> _To do_
Whenever a line contains "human", include it in the count; reply with the number of such lines in the data and nothing else.

> _Data listing_

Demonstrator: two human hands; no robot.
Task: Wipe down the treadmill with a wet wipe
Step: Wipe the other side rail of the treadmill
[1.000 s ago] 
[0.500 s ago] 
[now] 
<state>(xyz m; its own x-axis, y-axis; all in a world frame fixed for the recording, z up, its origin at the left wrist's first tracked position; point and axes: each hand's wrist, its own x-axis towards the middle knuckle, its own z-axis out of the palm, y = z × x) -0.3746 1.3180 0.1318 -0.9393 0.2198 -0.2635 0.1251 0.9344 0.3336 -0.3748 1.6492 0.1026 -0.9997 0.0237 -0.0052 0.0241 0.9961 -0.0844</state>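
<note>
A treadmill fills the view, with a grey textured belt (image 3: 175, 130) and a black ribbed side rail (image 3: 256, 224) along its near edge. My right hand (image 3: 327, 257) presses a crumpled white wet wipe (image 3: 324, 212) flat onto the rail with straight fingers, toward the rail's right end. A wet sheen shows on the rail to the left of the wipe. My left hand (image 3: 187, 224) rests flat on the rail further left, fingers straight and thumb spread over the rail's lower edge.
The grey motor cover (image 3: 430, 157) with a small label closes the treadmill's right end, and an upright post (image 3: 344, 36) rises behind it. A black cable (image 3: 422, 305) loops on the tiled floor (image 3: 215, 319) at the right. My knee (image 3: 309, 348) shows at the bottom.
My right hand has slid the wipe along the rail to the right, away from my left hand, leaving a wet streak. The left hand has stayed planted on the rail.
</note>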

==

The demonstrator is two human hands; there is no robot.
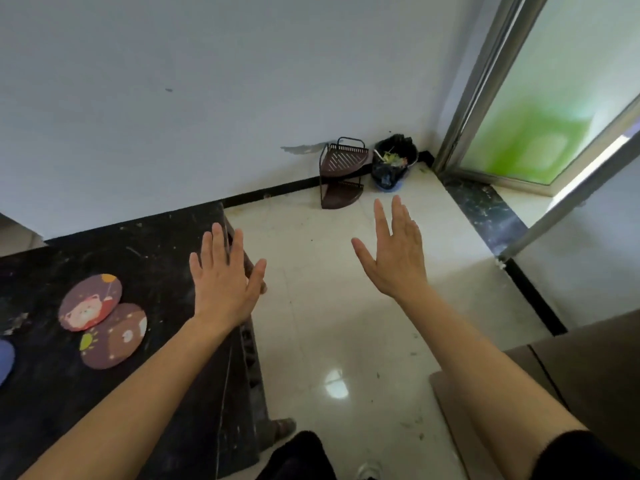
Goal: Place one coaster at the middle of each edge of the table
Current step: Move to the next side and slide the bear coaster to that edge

> _Result of this task_
2